Taking a criminology course in college I was not surprised to learn that homicide and domestic violence rates often spike around the cheeriest of holidays and that most violent crimes were interpersonal disputes, violently misguided reactions to economic fallout, government corruption, community deterioration and/or feelings of societal or personal isolation.

Perhaps with this in mind, the next year my mother had a novel idea. Let’s get the hell out of town for the holidays. We stared at her blankly. Uh, where will we go, we asked. Anywhere, she replied. Somewhere great. Somewhere new. Arizona! At first my father was skeptical when she presented her grand plan. Arizona for Christmas? It’s dry there. We don’t know anyone. What about the snow? The lights? There’s no tradition. Silence. Exactly, my mother said with a determined grin.

To our immense surprise the trip was a blast. While Chicago was destroyed with 22 inches of snow and ice, we were swimming tranquilly in heated azure waters looking up at the stars surrounded by soaring cliffs, swooping birds and attractive teenagers in bikinis. We took pictures in front of the Grand Canyon, searched for UFOs with our new hippy psychic friends in Sedona’s spooky red rock valleys and rode a Harley into the desert. For the first time in a long time my parents seemed content, excited—even into each other. They went to bed joking around, and held hands as we watched old movies in Flagstaff or ate at a diner in Winona. When we got back, they developed the pictures and applauded each other on the choice of hotel, rental car, day-trips and packing strategies. The vacation, in retrospect, probably saved their marriage.

Long story short, we haven’t been “home” for the holidays since. Each year my mother feverishly plans a new adventure. My folks save money for that trip like squirrels save nuts for the winter.
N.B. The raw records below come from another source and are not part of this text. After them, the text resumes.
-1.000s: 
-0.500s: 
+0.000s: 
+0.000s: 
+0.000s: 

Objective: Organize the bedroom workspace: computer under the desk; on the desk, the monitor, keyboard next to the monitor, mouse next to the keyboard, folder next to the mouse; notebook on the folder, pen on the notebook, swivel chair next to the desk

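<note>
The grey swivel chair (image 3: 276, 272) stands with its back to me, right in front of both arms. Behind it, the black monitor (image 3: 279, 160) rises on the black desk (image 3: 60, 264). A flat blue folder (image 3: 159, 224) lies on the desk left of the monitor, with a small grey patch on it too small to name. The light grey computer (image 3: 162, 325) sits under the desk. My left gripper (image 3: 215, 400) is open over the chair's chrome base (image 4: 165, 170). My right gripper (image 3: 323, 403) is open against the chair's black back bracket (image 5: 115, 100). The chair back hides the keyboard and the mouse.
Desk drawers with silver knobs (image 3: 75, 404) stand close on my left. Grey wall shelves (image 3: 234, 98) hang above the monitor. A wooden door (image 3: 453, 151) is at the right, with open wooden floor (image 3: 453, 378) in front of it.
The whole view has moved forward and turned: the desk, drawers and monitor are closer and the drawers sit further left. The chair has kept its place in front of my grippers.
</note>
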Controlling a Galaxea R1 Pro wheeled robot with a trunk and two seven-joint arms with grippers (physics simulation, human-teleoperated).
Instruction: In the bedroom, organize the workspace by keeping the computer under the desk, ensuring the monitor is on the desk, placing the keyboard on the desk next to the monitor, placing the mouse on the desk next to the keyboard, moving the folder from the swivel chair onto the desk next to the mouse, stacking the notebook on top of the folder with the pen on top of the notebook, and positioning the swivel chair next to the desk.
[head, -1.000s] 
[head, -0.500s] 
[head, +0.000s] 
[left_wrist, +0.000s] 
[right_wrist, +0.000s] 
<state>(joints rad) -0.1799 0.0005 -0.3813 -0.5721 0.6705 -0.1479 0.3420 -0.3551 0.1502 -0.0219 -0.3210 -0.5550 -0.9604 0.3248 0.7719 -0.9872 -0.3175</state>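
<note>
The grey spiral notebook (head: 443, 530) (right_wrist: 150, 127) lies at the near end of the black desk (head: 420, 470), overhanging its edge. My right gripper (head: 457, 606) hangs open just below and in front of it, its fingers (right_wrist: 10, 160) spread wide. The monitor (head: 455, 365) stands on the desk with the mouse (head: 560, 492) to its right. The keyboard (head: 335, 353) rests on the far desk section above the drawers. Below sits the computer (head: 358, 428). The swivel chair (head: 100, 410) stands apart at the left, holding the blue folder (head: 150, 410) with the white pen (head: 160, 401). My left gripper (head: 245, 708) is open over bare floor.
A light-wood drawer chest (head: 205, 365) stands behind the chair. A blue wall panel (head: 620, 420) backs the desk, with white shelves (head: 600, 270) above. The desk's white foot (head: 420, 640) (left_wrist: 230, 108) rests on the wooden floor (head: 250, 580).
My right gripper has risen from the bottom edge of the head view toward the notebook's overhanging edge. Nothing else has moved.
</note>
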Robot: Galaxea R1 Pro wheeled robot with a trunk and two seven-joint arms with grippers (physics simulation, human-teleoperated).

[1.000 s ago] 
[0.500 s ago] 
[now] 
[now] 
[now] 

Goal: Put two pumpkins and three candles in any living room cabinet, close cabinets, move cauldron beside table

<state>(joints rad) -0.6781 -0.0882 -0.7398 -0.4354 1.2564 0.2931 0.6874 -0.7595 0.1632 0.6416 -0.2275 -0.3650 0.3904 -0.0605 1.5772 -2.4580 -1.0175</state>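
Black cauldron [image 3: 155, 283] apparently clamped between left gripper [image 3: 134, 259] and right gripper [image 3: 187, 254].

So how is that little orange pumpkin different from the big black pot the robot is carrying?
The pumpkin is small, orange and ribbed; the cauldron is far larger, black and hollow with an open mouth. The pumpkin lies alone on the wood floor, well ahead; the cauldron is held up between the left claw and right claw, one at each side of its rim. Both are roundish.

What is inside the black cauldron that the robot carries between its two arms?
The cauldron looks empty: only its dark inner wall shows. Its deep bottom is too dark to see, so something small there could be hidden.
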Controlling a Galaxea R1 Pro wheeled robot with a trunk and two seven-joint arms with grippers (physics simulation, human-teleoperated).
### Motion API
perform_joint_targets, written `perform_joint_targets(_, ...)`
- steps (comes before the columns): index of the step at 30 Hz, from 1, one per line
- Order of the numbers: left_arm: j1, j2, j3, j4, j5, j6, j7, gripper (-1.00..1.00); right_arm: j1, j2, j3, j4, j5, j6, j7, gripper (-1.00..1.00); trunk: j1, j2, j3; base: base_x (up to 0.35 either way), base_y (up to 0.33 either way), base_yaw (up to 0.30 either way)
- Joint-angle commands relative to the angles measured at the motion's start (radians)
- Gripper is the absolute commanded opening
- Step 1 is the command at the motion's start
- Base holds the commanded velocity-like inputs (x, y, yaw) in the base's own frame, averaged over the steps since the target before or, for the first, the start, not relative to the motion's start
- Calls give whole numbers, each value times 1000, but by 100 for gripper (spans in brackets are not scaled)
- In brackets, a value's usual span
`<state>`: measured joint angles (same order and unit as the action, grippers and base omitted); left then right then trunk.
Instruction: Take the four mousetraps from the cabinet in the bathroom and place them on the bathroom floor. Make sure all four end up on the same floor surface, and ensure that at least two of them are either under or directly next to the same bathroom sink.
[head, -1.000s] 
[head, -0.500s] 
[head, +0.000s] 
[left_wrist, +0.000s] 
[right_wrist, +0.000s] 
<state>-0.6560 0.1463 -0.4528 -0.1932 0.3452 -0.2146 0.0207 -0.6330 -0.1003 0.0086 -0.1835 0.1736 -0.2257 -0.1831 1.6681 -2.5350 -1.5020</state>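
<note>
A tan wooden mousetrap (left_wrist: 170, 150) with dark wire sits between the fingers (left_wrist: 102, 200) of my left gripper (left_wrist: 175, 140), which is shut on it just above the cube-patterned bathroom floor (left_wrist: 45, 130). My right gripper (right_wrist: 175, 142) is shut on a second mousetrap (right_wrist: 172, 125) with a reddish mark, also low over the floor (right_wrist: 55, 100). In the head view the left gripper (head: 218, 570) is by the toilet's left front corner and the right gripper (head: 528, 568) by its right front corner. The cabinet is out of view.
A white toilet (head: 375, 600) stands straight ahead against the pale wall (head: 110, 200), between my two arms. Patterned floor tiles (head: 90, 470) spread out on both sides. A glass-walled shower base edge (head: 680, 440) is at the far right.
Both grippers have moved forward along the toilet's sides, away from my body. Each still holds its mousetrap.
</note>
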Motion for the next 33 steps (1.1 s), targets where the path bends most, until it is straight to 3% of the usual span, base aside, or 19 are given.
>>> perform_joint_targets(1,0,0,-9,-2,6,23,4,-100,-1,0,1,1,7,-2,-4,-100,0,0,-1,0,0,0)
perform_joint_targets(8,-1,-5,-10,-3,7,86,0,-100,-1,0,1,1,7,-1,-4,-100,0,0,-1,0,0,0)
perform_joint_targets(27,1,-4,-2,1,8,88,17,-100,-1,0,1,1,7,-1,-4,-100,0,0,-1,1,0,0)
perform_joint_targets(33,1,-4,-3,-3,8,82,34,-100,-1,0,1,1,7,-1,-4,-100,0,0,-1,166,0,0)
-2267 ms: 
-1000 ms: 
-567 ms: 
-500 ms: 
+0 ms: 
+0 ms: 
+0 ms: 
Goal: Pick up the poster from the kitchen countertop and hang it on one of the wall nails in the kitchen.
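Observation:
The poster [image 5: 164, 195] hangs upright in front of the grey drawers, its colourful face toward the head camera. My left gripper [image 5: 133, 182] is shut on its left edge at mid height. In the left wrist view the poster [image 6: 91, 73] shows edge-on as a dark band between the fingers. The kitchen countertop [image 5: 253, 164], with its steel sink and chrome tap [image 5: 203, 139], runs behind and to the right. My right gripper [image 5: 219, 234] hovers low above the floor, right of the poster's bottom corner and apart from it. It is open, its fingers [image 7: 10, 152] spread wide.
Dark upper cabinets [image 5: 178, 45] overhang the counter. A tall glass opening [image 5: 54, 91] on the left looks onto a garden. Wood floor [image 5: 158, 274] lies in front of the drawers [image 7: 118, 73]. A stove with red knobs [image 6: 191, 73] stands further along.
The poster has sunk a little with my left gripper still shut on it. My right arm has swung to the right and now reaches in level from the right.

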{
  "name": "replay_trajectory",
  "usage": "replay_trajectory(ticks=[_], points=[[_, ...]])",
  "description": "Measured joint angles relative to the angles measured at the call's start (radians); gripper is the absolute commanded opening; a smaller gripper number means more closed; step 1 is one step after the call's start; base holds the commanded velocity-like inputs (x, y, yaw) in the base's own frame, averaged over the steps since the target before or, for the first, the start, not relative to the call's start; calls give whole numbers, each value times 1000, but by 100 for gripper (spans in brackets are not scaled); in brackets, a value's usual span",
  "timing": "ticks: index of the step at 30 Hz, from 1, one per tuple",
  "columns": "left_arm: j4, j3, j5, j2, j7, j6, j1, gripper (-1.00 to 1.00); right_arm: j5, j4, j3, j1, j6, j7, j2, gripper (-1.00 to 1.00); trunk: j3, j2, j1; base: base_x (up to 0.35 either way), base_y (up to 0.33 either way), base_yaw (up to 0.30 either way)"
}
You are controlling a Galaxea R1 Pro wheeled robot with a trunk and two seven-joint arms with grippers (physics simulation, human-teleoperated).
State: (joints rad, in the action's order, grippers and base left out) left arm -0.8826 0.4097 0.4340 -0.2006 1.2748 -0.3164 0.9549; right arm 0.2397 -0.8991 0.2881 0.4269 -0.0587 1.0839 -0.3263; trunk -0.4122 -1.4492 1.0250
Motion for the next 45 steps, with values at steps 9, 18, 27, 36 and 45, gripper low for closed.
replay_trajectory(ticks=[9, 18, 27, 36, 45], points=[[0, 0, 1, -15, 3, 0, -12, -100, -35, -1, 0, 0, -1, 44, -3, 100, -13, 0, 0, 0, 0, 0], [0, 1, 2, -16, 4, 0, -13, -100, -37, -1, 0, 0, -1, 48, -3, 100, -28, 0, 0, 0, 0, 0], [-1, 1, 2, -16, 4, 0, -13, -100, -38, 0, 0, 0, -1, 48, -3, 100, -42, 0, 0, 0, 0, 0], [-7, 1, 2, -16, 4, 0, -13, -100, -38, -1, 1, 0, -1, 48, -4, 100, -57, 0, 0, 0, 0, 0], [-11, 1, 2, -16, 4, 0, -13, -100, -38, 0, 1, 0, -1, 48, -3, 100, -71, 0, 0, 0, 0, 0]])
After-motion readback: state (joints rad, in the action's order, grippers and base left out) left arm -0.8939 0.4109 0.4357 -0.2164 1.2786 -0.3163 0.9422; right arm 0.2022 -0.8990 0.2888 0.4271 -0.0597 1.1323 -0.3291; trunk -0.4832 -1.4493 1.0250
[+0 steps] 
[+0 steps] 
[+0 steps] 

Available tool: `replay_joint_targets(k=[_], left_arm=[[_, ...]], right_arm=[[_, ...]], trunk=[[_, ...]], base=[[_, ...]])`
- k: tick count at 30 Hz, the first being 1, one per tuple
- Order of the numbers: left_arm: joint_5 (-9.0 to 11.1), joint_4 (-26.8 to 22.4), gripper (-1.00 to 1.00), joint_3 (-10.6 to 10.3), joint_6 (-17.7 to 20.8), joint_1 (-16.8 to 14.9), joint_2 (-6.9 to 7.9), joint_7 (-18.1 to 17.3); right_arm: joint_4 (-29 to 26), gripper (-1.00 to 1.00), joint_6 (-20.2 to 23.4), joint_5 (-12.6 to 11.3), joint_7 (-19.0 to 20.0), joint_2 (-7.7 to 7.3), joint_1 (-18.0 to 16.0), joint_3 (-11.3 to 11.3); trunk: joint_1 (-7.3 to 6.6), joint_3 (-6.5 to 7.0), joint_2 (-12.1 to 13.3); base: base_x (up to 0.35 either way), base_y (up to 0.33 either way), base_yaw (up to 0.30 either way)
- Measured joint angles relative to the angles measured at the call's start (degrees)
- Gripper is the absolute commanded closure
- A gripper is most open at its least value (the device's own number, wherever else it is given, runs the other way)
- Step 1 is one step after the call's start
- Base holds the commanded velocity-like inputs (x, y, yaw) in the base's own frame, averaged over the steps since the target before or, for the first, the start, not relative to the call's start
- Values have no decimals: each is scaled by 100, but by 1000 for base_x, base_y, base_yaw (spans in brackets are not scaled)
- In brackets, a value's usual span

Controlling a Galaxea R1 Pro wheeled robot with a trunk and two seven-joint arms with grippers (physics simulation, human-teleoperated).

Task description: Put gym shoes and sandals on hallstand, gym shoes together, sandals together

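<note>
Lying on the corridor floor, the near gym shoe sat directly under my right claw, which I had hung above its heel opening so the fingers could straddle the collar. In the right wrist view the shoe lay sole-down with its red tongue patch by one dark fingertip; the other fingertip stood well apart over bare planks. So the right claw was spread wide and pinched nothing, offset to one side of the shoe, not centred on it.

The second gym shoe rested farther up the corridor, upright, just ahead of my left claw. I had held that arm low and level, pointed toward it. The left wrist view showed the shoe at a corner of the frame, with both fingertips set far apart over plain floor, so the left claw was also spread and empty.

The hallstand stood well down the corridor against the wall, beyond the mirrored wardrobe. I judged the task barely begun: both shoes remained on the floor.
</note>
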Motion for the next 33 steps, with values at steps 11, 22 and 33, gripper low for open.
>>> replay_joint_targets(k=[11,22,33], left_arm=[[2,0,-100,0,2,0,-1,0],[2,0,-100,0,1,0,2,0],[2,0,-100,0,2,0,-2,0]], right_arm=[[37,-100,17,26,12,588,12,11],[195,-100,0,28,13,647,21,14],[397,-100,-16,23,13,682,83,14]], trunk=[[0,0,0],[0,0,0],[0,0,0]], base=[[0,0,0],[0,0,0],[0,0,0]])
After many years of successful jaunts we found that, deep down, we didn’t need the rest of our family or the snow or the lights—it was all dead weight—we could make new traditions, befriend strangers, friendly people who didn’t come with any baggage: amateur gold panhandlers with their kids in California, surfing instructors and their dread-locked wives in Florida, grizzled brewery owners in Colorado, rodeo beauty queens in Mexico. Unlike our dull-eyed cousins and country-club uncles, these people were fun, well spoken and didn’t care that we were loners. Because we were always new they found us charming and entertaining. They took us in and taught us things. By the time we got home we felt refreshed, not exhausted and used.

Going away for Christmas is not for everyone. In this economic climate, it just won’t happen unless you’ve been lucky enough to save up some cash. But if your family is like mine and you’re a bit cracked, anti-social and you’d rather slam your head against a wall then hang around with most of your relatives, try it. Jump on a plane with the ones you actually care about and see what happens. If 10 days of pure sunshine, some swell shrimp tacos and a few cold beers are the only things that puts a smile on your face over the holidays—maybe the old phrase is true: you have to go a long way to come home better. And if going away is what makes you want to be together and stick together as a family, then to hell with that white Christmas and everyone in it.